Chapter Twenty

It was decided that my transfusions and chemo were not keeping my numbers where they should be, so I had a bone marrow transplant.

If you ever have to have one, be prepared to be miserable.

First they harvested my stem cells. That wasn’t so bad, that was just like a blood test.

Then they put me into the critical ward and destroyed all my marrow with high-dose chemo. I was virtually dead. If they hadn’t put the stem cells back in and got them to grow, I would simply have died.

The experience was godawful. You keep throwing up. You have constant diarrhea, every time you come back from the bathroom you have to get out of bed and go again.

There are sores inside your mouth. You feel completely empty, completely miserable.

A lot of the patients are delirious from the massive insult to their system. One girl on the ward had pulled out her IV and was watching the fluid drip onto the floor. The nurses barely got to her in time.

Another girl was sleepwalking right out of the ward to the elevator when they stopped her.

Other people died.

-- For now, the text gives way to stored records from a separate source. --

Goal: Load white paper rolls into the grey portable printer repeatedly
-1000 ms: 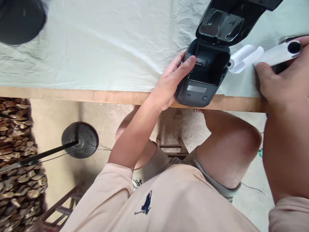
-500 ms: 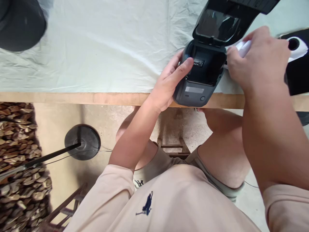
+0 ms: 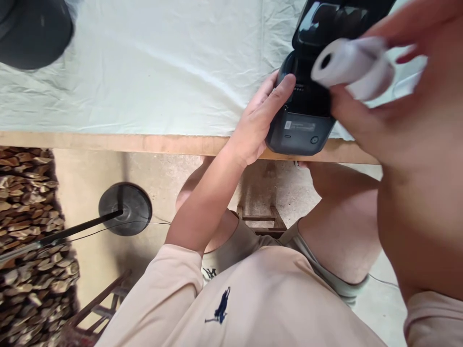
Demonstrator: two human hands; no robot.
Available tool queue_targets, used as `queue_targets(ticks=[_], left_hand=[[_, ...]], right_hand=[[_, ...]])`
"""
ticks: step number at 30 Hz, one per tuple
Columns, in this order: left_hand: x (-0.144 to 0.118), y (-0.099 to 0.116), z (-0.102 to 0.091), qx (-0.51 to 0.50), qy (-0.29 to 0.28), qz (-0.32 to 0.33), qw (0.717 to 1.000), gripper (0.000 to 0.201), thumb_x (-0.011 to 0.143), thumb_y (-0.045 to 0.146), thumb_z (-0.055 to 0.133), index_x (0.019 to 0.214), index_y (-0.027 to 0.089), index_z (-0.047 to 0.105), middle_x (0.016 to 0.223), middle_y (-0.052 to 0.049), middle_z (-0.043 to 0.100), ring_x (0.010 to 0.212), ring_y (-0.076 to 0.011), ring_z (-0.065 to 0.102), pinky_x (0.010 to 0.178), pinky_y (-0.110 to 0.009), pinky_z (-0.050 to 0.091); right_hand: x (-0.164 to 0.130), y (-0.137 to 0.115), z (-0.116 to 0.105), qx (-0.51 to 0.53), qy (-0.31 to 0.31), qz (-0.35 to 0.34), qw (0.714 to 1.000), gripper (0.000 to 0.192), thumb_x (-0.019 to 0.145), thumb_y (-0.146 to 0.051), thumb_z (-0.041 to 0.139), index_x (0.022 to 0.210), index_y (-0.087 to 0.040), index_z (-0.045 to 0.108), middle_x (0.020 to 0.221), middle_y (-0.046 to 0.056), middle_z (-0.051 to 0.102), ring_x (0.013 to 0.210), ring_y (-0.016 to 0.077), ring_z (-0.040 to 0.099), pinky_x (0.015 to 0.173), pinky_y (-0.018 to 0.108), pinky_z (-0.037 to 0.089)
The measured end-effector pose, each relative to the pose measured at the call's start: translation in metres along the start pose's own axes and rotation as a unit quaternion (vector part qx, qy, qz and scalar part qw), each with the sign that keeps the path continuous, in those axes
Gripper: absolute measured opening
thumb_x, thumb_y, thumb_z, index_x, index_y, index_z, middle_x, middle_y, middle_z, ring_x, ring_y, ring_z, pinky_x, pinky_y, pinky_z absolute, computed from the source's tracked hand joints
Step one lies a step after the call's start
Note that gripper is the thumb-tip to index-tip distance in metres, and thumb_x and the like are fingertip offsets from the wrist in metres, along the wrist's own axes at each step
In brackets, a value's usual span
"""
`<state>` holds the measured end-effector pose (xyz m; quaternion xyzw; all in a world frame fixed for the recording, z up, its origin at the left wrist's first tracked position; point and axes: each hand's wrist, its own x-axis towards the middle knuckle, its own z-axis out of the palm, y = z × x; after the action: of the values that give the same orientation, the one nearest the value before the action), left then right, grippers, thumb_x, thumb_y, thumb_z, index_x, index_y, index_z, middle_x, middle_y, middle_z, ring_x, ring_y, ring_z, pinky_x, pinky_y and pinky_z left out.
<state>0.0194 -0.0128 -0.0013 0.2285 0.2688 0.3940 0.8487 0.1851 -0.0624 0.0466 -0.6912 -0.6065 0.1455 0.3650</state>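
A dark label printer (image 3: pixel 300 137) stands at the table's front edge, its lid (image 3: pixel 336 24) swung up and back. My left hand (image 3: pixel 260 118) grips the printer's left side, thumb over the rim of the open bay. In my right hand (image 3: pixel 390 91) is a white paper roll (image 3: pixel 334 62), held between thumb and fingers above the right part of the bay. The roll's hollow core faces left, and a loose curl of paper hangs at its right end. Part of the bay is hidden behind the roll and my right thumb.
A pale cloth (image 3: pixel 162 72) covers the table, whose wooden edge (image 3: pixel 144 143) runs across in front of me. A dark rounded object (image 3: pixel 34 31) sits at the far left. Below are a round stand base (image 3: pixel 125 209), stacked firewood (image 3: pixel 32 207) and a wooden stool (image 3: pixel 260 219).
My right hand has risen from the table beside the printer and now holds the paper roll up over the bay. My left hand stays on the printer.
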Motion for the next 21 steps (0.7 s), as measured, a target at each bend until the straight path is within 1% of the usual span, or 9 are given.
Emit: queue_targets(ticks=[2,4,6,8,10,12,16,19,21], left_hand=[[0.000,0.000,0.002,-0.005,0.005,0.005,1.000,0.025,0.095,0.018,0.052,0.111,0.017,0.070,0.088,0.003,0.068,0.115,-0.0155,0.067,0.078,-0.013,0.051],[0.000,0.000,0.001,0.014,-0.005,0.018,1.000,0.027,0.095,0.017,0.050,0.114,0.017,0.069,0.091,0.003,0.068,0.118,-0.0135,0.065,0.078,-0.012,0.051],[0.001,-0.001,-0.001,0.043,-0.023,0.028,0.998,0.027,0.096,0.021,0.051,0.116,0.019,0.067,0.096,0.003,0.068,0.121,-0.0130,0.064,0.081,-0.012,0.052],[0.002,-0.002,-0.003,0.052,-0.026,0.027,0.998,0.024,0.096,0.026,0.052,0.114,0.021,0.067,0.098,0.002,0.069,0.123,-0.0160,0.064,0.084,-0.015,0.055],[0.003,-0.002,-0.005,0.057,-0.022,0.020,0.998,0.023,0.095,0.031,0.054,0.112,0.023,0.068,0.099,0.001,0.070,0.123,-0.0190,0.065,0.085,-0.019,0.057],[0.002,-0.001,-0.004,0.075,-0.026,0.020,0.997,0.026,0.097,0.031,0.051,0.114,0.021,0.067,0.102,0.002,0.070,0.125,-0.0189,0.063,0.089,-0.021,0.056],[0.001,0.001,-0.003,0.115,-0.043,0.034,0.992,0.036,0.100,0.025,0.036,0.121,0.014,0.064,0.106,0.002,0.067,0.129,-0.0184,0.059,0.093,-0.023,0.052],[0.003,0.001,-0.005,0.092,-0.033,0.029,0.995,0.030,0.098,0.026,0.046,0.117,0.016,0.067,0.106,0.001,0.069,0.131,-0.0237,0.058,0.093,-0.024,0.055],[0.004,0.000,-0.007,0.064,-0.056,0.027,0.996,0.026,0.095,0.027,0.053,0.114,0.019,0.069,0.105,0.000,0.071,0.131,-0.0241,0.059,0.094,-0.023,0.056]], right_hand=[[0.005,-0.006,0.006,-0.162,-0.054,-0.074,0.983,0.039,0.076,-0.041,0.065,0.113,-0.029,0.064,0.107,0.001,0.065,0.106,0.0253,0.062,0.099,0.047,0.046],[0.009,-0.005,0.011,-0.221,-0.070,-0.105,0.967,0.034,0.077,-0.038,0.062,0.109,-0.027,0.064,0.099,0.002,0.067,0.100,0.0263,0.065,0.089,0.047,0.048],[0.010,0.000,0.013,-0.165,-0.053,-0.137,0.975,0.029,0.079,-0.037,0.064,0.106,-0.027,0.065,0.099,0.001,0.068,0.099,0.0235,0.066,0.085,0.042,0.048],[0.007,0.008,0.015,-0.054,-0.008,-0.172,0.984,0.032,0.077,-0.039,0.071,0.106,-0.027,0.066,0.106,0.000,0.069,0.101,0.0202,0.066,0.083,0.037,0.048],[0.004,0.013,0.017,0.046,0.043,-0.182,0.981,0.039,0.073,-0.041,0.077,0.107,-0.025,0.067,0.112,0.001,0.067,0.102,0.0188,0.064,0.083,0.034,0.048],[0.001,0.015,0.019,0.084,0.077,-0.188,0.976,0.039,0.073,-0.043,0.078,0.105,-0.023,0.068,0.112,0.004,0.066,0.103,0.0185,0.063,0.086,0.035,0.048],[0.001,0.013,0.021,0.002,0.052,-0.229,0.972,0.027,0.077,-0.040,0.074,0.093,-0.021,0.064,0.105,0.003,0.068,0.099,0.0170,0.063,0.088,0.037,0.048],[0.003,0.014,0.018,-0.069,0.023,-0.233,0.970,0.023,0.078,-0.038,0.072,0.083,-0.021,0.057,0.100,0.002,0.070,0.092,0.0153,0.064,0.085,0.037,0.049],[0.005,0.015,0.015,-0.086,0.014,-0.228,0.970,0.025,0.079,-0.040,0.071,0.082,-0.022,0.055,0.097,0.001,0.070,0.091,0.0149,0.064,0.086,0.038,0.049]])
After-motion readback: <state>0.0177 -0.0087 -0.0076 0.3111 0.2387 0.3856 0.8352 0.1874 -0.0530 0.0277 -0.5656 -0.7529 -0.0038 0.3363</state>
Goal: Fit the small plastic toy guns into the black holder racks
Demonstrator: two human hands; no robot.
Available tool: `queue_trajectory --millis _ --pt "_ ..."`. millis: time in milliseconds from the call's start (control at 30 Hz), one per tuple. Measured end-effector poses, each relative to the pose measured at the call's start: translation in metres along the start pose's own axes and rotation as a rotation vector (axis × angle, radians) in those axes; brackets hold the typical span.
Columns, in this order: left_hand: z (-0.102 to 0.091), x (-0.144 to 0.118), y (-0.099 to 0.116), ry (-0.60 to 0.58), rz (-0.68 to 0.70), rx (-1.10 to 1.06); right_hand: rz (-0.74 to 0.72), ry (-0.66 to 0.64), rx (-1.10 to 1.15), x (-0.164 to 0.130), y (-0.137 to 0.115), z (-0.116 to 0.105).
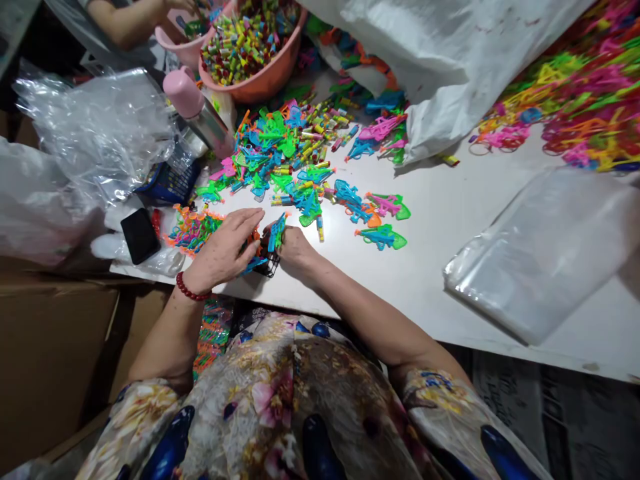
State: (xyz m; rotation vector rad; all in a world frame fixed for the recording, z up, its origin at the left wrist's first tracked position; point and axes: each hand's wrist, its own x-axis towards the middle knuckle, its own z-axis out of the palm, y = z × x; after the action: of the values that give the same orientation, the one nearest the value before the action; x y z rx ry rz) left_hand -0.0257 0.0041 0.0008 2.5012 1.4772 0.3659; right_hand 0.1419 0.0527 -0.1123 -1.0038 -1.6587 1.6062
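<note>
My left hand (pixel 227 248), with a red bead bracelet (pixel 189 288) at the wrist, lies with fingers stretched over small orange and blue plastic toys at the table's front edge. Closed fingers of my right hand (pixel 296 248) grip a small blue plastic toy (pixel 276 233), held upright. Below it, between the hands, a black openwork holder (pixel 271 267) shows in part; my left hand hides the rest. A heap of colourful small pieces with orange tips (pixel 193 230) lies left of my left hand. Several blue, green and pink toys (pixel 383 237) rest to the right.
Beyond my hands spreads a pile of toys and small tubes (pixel 275 143). Behind stand a steel bottle with pink lid (pixel 203 110) and a pink basin (pixel 250 90). Clear bags (pixel 530 260) lie right, a phone (pixel 140 237) left. Another person's arm (pixel 130 23) reaches in.
</note>
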Motion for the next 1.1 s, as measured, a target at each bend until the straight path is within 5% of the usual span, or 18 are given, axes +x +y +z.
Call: queue_trajectory --millis 333,767,1100 --pt "0.002 0.0 -0.002 0.006 0.036 -0.105 -0.05 -0.157 -0.582 0.002 -0.008 0.003" --pt "0.001 0.0 0.002 -0.01 0.016 -0.088 -0.167 -0.156 -0.483 0.01 0.009 0.002" --pt "0.002 0.004 0.006 -0.043 -0.002 -0.063 -0.149 -0.142 -0.609 0.007 0.018 0.022"
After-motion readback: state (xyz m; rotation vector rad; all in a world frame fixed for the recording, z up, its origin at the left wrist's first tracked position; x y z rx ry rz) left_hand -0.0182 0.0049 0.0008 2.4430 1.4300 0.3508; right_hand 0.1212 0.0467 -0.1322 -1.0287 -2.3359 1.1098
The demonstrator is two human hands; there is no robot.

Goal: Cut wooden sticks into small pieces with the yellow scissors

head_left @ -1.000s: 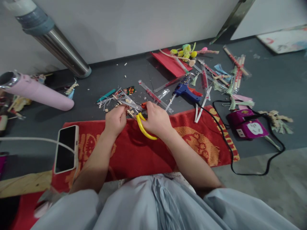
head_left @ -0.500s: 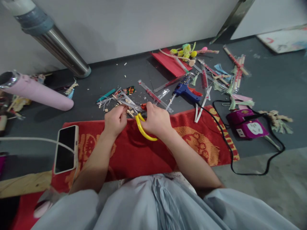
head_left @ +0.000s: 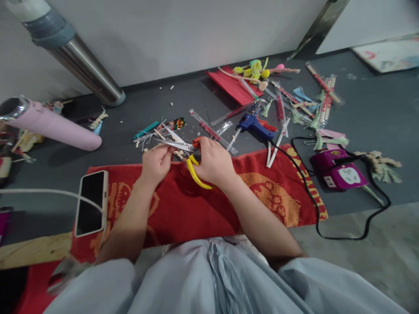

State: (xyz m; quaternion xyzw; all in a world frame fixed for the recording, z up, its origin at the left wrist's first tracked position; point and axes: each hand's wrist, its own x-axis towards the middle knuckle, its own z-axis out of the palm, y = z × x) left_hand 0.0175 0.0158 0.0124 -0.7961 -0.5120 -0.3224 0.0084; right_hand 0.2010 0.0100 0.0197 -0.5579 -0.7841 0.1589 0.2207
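Observation:
My right hand (head_left: 214, 161) is closed on a pair of scissors (head_left: 181, 144), with yellow and orange showing on the handles. Their metal blades stand apart and point left, over my left fingertips. My left hand (head_left: 156, 165) is closed in a pinch just under the blades; whatever lies between its fingers is too small or hidden to name. Small pale cut pieces (head_left: 179, 155) lie between the hands. Beyond the blades are thin whitish strips (head_left: 147, 140), a teal pen-like tool (head_left: 145, 130) and a dark floral-patterned item (head_left: 176, 123).
A red towel (head_left: 196, 213) lies under my forearms, with a phone (head_left: 91, 203) at its left. Farther left stand a pink bottle (head_left: 62, 128) and a steel flask (head_left: 87, 65). A blue glue gun (head_left: 253, 125), wrapped sticks (head_left: 209, 131) and a purple power socket (head_left: 338, 170) with black cable lie right.
The scissor blades have spread apart, and the gap between their handles is wider. My left hand stays pinched close to them, turned slightly. The view has shifted slightly.

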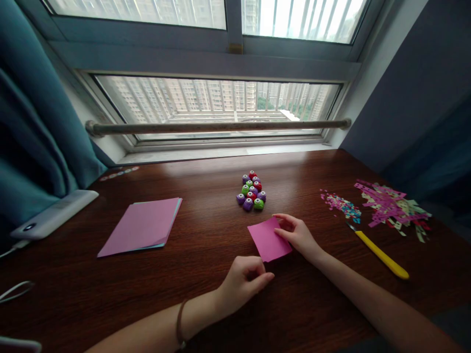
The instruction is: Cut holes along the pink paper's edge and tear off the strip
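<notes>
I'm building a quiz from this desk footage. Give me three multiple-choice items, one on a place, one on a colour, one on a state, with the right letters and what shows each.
1. Where does the cluster of small round punches sit?
A. On the stack of paper sheets
B. On the table beyond the small pink paper
C. Beside the white device at the left

2. What colour is the handle of the knife?
A. Yellow
B. Blue
C. Black

3. How does the small pink paper lie?
A. Crumpled into a ball
B. Lifted well above the table
C. On the table, with both hands at its edges

Answers:
1 B: the cluster lies on bare wood of the table, on the window side of the paper.
2 A: the handle is plainly yellow.
3 C: the right hand rests on its right edge and the left hand touches its near corner.
</notes>
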`<state>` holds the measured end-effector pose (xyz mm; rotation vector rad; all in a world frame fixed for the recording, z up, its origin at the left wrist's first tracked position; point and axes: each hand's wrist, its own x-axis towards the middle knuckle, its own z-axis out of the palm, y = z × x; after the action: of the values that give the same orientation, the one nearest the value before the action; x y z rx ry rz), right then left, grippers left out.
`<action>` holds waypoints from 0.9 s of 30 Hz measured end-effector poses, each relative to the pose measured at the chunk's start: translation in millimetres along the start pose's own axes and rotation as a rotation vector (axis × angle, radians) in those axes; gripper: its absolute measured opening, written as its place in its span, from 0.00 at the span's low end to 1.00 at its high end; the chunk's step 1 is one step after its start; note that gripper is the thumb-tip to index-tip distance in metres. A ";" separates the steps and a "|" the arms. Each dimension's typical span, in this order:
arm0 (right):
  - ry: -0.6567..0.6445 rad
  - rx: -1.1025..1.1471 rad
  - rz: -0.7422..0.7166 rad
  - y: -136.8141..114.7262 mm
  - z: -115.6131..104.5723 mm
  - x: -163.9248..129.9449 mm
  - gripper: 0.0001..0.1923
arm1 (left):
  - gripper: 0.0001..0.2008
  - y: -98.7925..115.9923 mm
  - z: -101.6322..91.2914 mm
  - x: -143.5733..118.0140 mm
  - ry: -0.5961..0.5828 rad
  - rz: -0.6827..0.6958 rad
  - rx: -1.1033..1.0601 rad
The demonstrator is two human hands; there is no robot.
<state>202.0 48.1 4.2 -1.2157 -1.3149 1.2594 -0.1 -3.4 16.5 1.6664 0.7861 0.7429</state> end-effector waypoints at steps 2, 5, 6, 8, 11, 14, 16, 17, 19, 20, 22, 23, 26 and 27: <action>0.011 -0.121 -0.036 4.0 -0.6 -2.7 0.21 | 0.14 0.3 1.2 -4.2 -0.020 0.302 0.275; 0.035 -0.307 -0.130 3.7 0.4 -6.1 0.15 | 0.10 -0.6 3.8 -7.8 -0.084 0.622 0.579; 0.042 -0.360 -0.161 3.0 0.7 -6.9 0.13 | 0.09 -0.8 4.5 -8.0 -0.098 0.694 0.663; 0.054 -0.429 -0.194 2.2 1.2 -8.2 0.11 | 0.06 -0.5 5.0 -7.1 -0.110 0.776 0.797; 0.056 -0.450 -0.178 4.3 1.7 -10.3 0.10 | 0.11 1.5 3.4 -4.4 -0.123 0.708 0.970; 0.049 -0.440 -0.185 7.0 2.7 -12.8 0.15 | 0.24 3.1 1.0 -3.5 -0.201 0.530 1.067; 0.043 -0.484 -0.246 7.3 3.4 -14.3 0.20 | 0.27 2.3 0.5 -4.5 -0.244 0.458 1.083; 0.039 -0.529 -0.288 7.0 3.7 -14.9 0.22 | 0.28 1.2 0.7 -5.4 -0.241 0.444 1.085; 0.030 -0.631 -0.355 5.9 3.9 -15.7 0.24 | 0.28 -1.8 2.0 -7.0 -0.222 0.433 1.088; 0.023 -0.677 -0.374 5.3 3.8 -15.9 0.24 | 0.28 -3.4 2.8 -7.6 -0.210 0.430 1.089; -0.010 -0.744 -0.396 4.5 3.4 -15.9 0.22 | 0.28 -5.9 4.2 -8.2 -0.185 0.425 1.091; -0.034 -0.767 -0.407 4.4 3.3 -15.7 0.21 | 0.27 -6.6 4.7 -8.3 -0.173 0.427 1.093; -0.103 -0.800 -0.444 4.7 3.1 -15.0 0.15 | 0.27 -6.1 4.8 -7.6 -0.128 0.454 1.102; -0.115 -0.803 -0.455 4.9 3.2 -14.6 0.14 | 0.27 -5.4 4.5 -7.3 -0.119 0.466 1.105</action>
<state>200.5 33.2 -0.6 -1.2545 -2.1454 0.4700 -1.4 -10.8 9.7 2.9299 0.7728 0.5100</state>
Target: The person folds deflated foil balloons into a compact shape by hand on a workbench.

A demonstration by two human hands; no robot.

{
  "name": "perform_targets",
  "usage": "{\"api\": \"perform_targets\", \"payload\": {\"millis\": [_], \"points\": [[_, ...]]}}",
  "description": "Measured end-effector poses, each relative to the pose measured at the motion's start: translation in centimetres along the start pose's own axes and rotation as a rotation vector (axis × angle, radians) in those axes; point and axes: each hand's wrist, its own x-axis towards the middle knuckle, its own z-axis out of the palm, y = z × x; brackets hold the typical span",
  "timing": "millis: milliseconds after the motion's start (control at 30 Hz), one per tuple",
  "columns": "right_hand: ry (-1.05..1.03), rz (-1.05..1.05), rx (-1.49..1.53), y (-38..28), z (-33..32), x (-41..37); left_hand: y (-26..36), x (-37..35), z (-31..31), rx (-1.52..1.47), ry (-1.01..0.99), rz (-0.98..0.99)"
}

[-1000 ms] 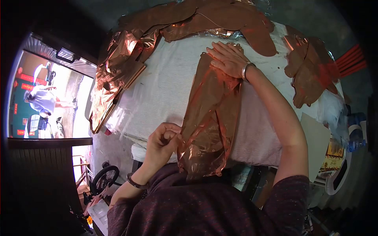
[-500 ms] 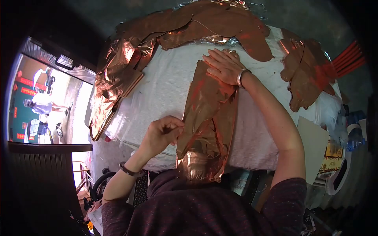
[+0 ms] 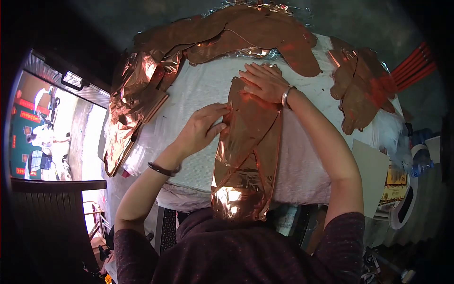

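A long copper-coloured foil sheet (image 3: pixel 250 128) is laid lengthwise at the centre of the cloth-covered worktop (image 3: pixel 194 87), its narrow ends pointed toward 12 and 6 o'clock. Its far end is pressed by the right hand (image 3: pixel 267 85), which is spread flat and closed on nothing. The left hand (image 3: pixel 201 125) has just been moved up from the lower part of the sheet's left edge and is now placed at about 10 o'clock on it, with the fingertips at the edge; whether the foil is pinched there cannot be told. Both hands are thus brought to the far half, and the near half, creased and shiny at 6 o'clock, is left untouched. The left side of the sheet is seen lying smoother than a moment ago. Around the worktop, overlapping brown sheets (image 3: pixel 255 28) are spread at 12 o'clock, crumpled foil (image 3: pixel 125 118) is heaped at 10 and more brown pieces (image 3: pixel 362 90) are laid at 2, beside red sticks (image 3: pixel 416 68). A pale board (image 3: pixel 371 175) is seen at 4 o'clock, and a person (image 3: pixel 42 137) is framed by the opening at 9.
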Motion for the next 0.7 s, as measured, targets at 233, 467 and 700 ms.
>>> {"api": "perform_targets", "payload": {"millis": [233, 467, 700], "points": [[0.305, 0.203, 0.876, 0.2, -5.4, -0.9, 0.8, -0.3, -0.3, 0.044, -0.027, -0.006], [0.148, 0.329, 0.446, -7.3, -6.8, -16.1, 0.6, -2.4, -1.1, 0.089, -0.136, -0.034], [-0.028, 0.298, 0.254, -14.1, -6.1, -18.8, 0.9, -2.3, -0.9, 0.242, -0.225, -0.016]]}}
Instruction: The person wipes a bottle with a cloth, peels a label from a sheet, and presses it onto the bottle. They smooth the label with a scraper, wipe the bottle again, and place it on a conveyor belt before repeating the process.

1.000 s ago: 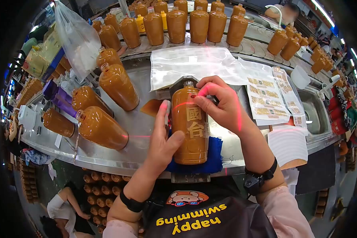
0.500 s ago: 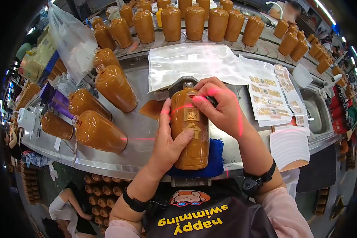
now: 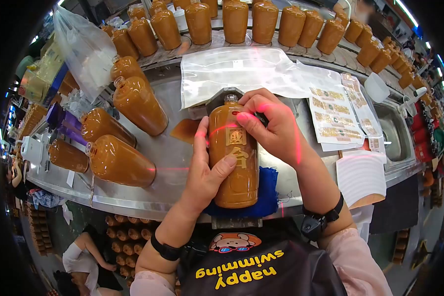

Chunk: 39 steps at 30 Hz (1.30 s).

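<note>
A glossy brown bottle [image 3: 235, 187] with gold characters lies on a blue cloth [image 3: 268, 191], its neck toward a dark angular holder [image 3: 223, 93]. My left hand [image 3: 205, 170] is wrapped along the bottle's left side, its thumb resting on the lower character. Near the bottle's shoulder, my right hand [image 3: 266, 121] pinches at a small spot above the upper character; whatever is between the fingertips is too small to make out. Red laser lines cross the bottle and my right hand.
Several brown bottles [image 3: 121, 163] stand at the left. More bottles [image 3: 235, 22] line a curved conveyor [image 3: 222, 39] at the back. Clear sheets [image 3: 241, 74] lie behind my hands, with gold label sheets [image 3: 335, 118] and a sink [image 3: 392, 133] at the right. A person [image 3: 86, 256] is at lower left.
The bottles on the conveyor have shifted to the right. The view has moved slightly. Both hands remain on the bottle in nearly the same pose.
</note>
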Tool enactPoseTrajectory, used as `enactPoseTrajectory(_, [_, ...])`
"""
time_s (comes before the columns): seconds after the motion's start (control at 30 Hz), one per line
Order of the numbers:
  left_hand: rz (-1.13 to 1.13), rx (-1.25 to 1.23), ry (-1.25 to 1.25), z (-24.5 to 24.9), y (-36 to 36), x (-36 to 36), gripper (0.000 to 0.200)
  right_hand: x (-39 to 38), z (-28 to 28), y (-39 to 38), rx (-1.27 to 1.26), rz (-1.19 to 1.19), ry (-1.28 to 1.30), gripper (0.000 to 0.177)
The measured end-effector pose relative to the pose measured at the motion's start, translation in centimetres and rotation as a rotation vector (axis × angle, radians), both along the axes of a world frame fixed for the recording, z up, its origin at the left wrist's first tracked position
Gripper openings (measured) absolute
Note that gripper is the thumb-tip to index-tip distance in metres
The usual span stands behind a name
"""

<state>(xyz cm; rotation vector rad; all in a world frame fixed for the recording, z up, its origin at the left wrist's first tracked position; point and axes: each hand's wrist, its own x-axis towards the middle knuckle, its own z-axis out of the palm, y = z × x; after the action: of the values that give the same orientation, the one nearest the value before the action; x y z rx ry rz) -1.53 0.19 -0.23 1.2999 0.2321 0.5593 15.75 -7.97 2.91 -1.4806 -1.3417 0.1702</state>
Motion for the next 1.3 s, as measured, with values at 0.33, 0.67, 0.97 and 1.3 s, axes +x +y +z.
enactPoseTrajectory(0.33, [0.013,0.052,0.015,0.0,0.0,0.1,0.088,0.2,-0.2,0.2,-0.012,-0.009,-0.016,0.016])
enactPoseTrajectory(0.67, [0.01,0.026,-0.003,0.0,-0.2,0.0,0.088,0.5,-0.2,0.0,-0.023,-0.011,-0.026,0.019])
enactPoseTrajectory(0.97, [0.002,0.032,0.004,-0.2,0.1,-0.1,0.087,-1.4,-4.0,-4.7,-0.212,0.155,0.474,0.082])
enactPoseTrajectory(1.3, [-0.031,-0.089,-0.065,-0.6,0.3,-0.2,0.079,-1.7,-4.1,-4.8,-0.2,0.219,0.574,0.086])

Their stem cells couldn’t keep up with the lack of marrow. Their livers died. They died of hemorrhages. This was a truly life-threatening procedure.

But I got through it. After a week I felt a little bit more human. After two weeks I was ready to go back to the ward.

My father was in the room with me every night. He helped me to the bathroom, helped me throw up, sat watching me as I tried to sleep.

I could see it was destroying him to see me suffer this way.

“You’re a brave boy, Max,” he said. “You’re tougher than I ever was.”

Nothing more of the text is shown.